The NeverEnding Story of Obligation
There is no judgement, no fear, and no worry if you are tight on cash or need a night off
Life and its many events make you fall under the spell of obligation. You feel as though you have no choice but to buy birthday gifts, Christmas presents, attend gatherings, have wine with dinner, go for frozen yogurt with an old pal, and, well… I could make this entire entry a list if you wanted me to. But you don’t.
Obligation is an easy scapegoat for the mass amounts of consumer debt I once faced. I constantly felt like I would be letting someone down if I didn’t follow through on a plan, or pay for a $50 cab ride even though they only bought me a $6 drink.
I mean, how can such a small word put you into uncomfortable situations every single day?
It can be a feeling, it can be a forceful hand, and it can even be a sob story.
Have you ever felt obligated to pay for something you didn’t even want in the first place? Or felt obligated to pay for a service even though it wasn’t done properly?
I can even go as far as saying I felt I had to purchase some concert tickets from a friend because she couldn’t go and was going to be out the money. That’s obligation.
But, saying you felt obligated to spend money in some fact of the matter is just, well, selfish. No one took you to an ATM and threatened you if you didn’t take all your money out and hand it over.
You can say no.
For those of you thinking: “Wait, you know there are financial obligations, right?”
No, I had no idea. Thank you so much for pointing that out, though.
*orders large (sarcasm) drip coffee*
Financial obligations are any money that you owe whether it be a loan, rent, or any of your basic needs.
But the other form of obligation is something that is controlled by our emotions.
As someone who struggles with feeling any empathy for people, I often find that money has been my kryptonite. I feel horrible for people who are dealing with debt or financial hardship.
Likely because I have been in their shoes and I can actually relate, but also because I want everyone to experience the things that they want to experience, regardless of their money situations.
In university, I wanted to go out as much as possible. It was like an obsession. I didn’t want to miss out, I wanted to build memories, and I wanted to spend my early 20s being just that, a 20-year-old.
So, when my friends told me they couldn’t do anything that night because they had no money, I felt obligated to be their hero.
Just call me Cash Advance.
If you think I’m joking, I wish I was joking myself. However, my lack of understanding when it came to credit was far from a joke, and far from adorable.
“I don’t have any money in my checking’s account but I need cash. That must be what this cash advance option is on my credit card. Gosh golly, these banks sure think of everything,” I’d say as I stroll to the bar and order 4 vodka slimes for me and my girlfriends.
I paid for those financial mistakes for years to come, and thus it became my first lesson in using “feeling obligated” as an excuse.
I’m a Big Kid Now
After university, my parents did the old heave hoe and urged me to take on all the responsibility a graduate should.

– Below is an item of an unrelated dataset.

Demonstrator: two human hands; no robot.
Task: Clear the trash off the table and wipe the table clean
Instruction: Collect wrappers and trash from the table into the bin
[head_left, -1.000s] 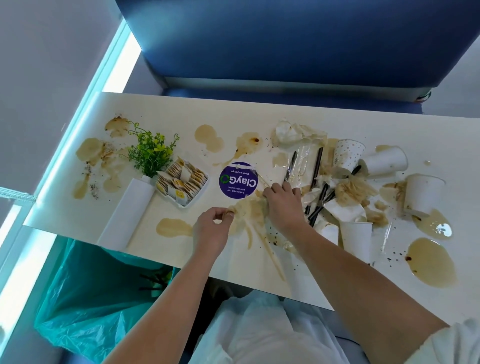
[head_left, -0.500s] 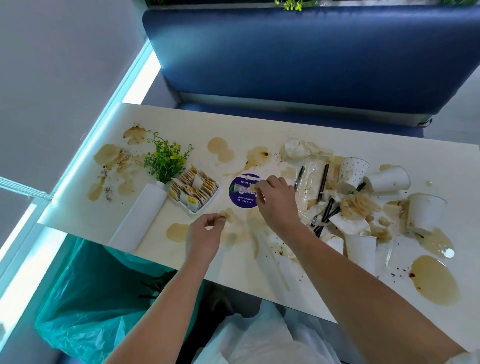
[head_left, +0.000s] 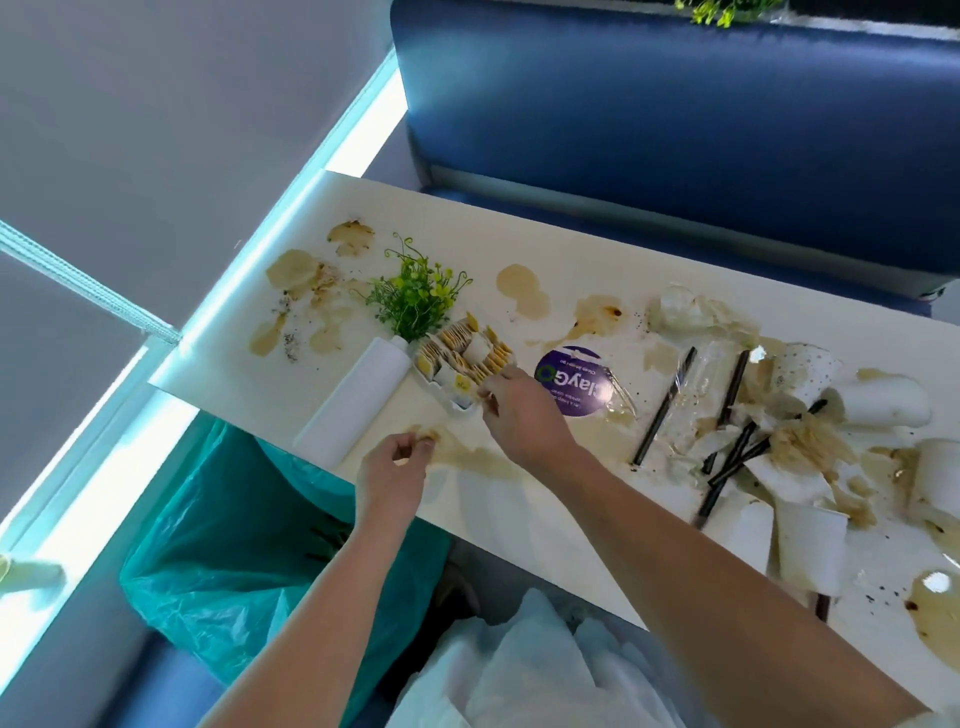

That meant I needed to start to better prepare myself for these nights out, and ensure that I could afford some ramen noodles in case I didn’t feel like ordering food from the restaurant I worked at.
Seemed pretty reasonable. I mean, what else could there possibly be to worry about.
*two maxed out credit cards immediately burn a hole in my pocket*
I thought that peer pressure and urged participation was bad in post-secondary, but what I was about to find out was that it was actually even worse in the service industry.
You work a 6-hour shift, cash out with your $150 in tips, hang out with your coworkers, and wake up the next morning with $35 leftover for rent.
You work a 4-hour shift, cash out with your $100 in tips, hang out with your coworkers, and wake up the next morning with $15 leftover for rent.
You work an 8-hour shift, cash out with your $250 in tips, hang out with your coworkers, and wake up the next morning with $105 leftover for rent.
The cycle never ends. The feeling that your working relationships will be ruined if you don’t stay for a couple drinks and dinner never goes away.
You live your life paycheck to paycheck over an obligation to match your lifestyle to those closest to you.
Realize Real Buys
Have you ever heard the saying “you are a combination of the 5 closest people in your life”?
So, take a minute and imagine your five closest friends. What are their personality traits, and what are yours? What are their passions, goals, and motivators in life, and what are yours?
These days, my closest friends are all financially capable, career driven, and free spirited individuals.
We are honest with one another in what we need, and we never feel obligated to do something that we cannot manage.
There is no judgement, no fear, and no worry if you are tight on cash or need a night off.
The only obligation in our lives is to be there for one another no matter what.
I stopped surrounding myself with people who didn’t worry about their money, and maybe its time you did too.
Unless, that is, you want to be living The NeverEnding Story of Obligation for a little bit longer.